'''
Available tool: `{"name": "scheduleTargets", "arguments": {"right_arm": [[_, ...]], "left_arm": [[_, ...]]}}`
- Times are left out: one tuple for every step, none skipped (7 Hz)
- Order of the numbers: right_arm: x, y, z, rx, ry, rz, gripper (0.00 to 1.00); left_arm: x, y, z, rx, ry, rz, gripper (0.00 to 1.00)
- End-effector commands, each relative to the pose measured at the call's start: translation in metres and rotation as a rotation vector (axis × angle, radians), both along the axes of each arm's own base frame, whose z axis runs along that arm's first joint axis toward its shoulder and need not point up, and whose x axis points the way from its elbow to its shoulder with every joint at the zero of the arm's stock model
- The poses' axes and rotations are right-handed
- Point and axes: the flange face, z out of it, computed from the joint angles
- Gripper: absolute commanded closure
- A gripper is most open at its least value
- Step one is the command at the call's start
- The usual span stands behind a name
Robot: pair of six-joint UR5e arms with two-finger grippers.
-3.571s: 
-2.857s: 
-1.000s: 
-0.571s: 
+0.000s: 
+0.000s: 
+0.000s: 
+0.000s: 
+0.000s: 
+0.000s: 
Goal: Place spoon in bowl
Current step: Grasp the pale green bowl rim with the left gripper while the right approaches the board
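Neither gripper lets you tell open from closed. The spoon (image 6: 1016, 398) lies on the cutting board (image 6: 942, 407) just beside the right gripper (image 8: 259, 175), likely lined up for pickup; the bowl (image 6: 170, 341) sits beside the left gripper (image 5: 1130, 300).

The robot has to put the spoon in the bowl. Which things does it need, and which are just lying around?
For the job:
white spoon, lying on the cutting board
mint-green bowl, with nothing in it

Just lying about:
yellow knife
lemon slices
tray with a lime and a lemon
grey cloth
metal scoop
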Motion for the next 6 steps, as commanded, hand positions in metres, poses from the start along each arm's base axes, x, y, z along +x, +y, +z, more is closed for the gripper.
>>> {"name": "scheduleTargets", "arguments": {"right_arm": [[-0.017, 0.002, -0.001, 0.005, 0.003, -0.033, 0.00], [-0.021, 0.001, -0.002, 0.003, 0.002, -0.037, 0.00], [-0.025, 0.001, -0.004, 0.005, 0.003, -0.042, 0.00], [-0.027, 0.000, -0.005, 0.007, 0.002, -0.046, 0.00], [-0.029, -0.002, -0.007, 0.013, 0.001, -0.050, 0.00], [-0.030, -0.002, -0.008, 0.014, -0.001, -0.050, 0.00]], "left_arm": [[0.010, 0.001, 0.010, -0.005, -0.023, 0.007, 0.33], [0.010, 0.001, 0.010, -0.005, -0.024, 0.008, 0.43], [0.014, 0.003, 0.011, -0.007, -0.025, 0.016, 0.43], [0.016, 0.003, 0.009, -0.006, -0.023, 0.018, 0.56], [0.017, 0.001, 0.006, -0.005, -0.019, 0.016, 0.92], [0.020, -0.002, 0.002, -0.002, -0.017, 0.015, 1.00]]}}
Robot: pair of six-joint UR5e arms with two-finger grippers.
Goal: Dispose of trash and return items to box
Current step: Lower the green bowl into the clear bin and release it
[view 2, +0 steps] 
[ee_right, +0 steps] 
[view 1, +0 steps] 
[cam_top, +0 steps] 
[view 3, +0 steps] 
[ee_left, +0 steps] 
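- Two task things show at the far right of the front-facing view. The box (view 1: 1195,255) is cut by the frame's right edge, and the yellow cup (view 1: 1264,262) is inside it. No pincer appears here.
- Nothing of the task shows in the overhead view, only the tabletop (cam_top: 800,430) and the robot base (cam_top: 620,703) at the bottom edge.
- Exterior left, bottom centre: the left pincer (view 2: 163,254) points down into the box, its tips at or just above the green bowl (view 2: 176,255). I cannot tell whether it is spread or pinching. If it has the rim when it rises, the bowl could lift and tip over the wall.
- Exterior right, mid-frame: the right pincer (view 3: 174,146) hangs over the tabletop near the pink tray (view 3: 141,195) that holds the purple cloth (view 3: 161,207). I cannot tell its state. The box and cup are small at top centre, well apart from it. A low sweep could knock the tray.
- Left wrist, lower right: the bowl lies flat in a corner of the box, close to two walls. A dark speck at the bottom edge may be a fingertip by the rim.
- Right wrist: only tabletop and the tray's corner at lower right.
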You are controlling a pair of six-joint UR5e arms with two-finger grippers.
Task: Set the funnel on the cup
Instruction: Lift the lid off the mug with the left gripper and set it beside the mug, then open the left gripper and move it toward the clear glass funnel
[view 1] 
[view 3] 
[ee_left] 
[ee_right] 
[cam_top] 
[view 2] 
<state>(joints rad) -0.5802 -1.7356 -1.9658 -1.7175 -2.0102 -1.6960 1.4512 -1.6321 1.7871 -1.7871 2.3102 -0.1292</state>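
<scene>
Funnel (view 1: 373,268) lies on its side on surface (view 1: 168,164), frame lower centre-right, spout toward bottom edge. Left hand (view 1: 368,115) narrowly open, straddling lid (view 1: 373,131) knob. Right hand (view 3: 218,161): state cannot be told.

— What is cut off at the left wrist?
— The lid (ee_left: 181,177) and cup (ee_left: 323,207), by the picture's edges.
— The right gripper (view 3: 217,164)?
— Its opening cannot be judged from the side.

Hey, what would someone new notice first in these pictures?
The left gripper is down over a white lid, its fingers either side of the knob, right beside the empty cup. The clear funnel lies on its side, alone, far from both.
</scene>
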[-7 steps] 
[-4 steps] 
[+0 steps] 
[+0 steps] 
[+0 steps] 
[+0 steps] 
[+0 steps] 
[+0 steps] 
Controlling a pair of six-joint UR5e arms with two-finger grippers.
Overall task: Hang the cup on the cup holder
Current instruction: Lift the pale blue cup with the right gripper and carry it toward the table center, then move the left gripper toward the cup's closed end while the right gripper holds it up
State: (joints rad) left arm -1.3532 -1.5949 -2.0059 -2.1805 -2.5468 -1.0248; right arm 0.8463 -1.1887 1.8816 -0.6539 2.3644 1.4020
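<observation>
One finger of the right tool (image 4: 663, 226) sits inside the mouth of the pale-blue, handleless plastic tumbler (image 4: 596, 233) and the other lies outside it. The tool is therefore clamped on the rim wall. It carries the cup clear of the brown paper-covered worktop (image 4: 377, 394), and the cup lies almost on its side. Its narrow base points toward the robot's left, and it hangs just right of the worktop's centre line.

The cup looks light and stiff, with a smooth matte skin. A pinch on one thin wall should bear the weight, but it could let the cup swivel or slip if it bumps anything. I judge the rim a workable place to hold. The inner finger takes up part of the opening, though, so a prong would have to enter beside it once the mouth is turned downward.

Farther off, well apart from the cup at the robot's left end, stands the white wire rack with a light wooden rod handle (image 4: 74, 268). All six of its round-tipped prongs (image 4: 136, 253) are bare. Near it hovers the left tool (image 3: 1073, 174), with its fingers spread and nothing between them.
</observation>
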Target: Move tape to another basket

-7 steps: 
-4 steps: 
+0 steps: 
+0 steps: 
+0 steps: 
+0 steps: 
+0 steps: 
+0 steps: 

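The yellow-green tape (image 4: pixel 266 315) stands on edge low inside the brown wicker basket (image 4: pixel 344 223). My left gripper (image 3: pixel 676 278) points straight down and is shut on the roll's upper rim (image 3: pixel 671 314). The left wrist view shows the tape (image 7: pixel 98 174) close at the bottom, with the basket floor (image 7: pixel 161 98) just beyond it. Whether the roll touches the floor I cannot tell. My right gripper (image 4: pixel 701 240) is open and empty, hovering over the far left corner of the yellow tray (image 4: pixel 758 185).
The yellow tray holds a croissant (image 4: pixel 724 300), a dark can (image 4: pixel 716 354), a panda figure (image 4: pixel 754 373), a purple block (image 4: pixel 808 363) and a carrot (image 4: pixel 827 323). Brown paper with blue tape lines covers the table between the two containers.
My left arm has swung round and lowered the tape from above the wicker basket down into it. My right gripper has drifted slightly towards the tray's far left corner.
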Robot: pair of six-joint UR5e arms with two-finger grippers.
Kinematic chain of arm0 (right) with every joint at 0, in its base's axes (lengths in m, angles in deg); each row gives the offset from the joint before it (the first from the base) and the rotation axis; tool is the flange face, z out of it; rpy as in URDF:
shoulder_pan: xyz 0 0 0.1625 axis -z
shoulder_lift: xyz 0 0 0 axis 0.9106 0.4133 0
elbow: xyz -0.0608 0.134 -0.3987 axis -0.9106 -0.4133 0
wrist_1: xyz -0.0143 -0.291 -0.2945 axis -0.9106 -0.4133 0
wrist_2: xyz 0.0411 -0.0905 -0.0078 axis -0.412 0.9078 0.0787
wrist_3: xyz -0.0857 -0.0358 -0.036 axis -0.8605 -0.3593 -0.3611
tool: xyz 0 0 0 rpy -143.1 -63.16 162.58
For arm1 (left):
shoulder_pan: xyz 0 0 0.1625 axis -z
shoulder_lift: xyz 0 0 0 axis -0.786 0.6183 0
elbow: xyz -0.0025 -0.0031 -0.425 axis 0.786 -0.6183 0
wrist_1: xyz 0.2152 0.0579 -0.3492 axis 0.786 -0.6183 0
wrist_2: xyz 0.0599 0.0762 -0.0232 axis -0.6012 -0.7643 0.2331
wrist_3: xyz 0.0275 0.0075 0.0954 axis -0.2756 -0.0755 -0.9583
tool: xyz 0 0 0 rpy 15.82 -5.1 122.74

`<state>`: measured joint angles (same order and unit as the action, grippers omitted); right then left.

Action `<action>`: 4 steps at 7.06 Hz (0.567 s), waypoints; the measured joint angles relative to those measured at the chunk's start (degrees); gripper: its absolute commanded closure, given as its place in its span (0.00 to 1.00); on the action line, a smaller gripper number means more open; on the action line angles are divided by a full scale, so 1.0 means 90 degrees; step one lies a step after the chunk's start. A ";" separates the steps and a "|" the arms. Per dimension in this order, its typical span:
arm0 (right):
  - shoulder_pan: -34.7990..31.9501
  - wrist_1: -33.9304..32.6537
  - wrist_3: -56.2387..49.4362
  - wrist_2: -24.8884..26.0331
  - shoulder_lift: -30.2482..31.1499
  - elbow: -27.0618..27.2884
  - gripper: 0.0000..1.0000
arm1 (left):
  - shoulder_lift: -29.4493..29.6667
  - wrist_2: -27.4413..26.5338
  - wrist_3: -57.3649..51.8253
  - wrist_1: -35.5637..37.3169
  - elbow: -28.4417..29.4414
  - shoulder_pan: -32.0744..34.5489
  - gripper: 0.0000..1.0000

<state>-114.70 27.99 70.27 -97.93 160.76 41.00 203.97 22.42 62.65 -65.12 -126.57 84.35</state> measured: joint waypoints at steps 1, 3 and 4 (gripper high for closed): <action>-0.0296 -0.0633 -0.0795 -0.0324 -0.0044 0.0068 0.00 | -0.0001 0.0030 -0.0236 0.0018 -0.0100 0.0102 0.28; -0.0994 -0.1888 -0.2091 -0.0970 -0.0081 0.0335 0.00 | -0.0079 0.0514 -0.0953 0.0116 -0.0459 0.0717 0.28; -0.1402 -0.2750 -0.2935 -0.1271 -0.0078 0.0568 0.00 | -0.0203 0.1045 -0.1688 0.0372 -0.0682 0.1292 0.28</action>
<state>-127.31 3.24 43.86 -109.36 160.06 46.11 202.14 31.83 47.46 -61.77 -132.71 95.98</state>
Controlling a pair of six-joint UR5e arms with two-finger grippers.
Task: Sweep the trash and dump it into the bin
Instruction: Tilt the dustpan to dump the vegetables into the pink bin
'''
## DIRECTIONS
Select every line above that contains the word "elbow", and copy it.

## YOUR RESPONSE
- End-effector commands, each relative to the pose measured at the call's start: translation in metres and rotation as a rotation vector (axis × angle, radians), both along the axes of each arm's own base frame, whose z axis runs along that arm's first joint axis toward its shoulder and need not point up, and whose x axis points the way from its elbow to its shoulder with every joint at the zero of the arm's stock model
elbow: xyz -0.0608 0.134 -0.3987 axis -0.9106 -0.4133 0
elbow: xyz -0.0025 -0.0031 -0.425 axis 0.786 -0.6183 0
  - elbow: -27.0618..27.2884
  - elbow: -28.4417..29.4414

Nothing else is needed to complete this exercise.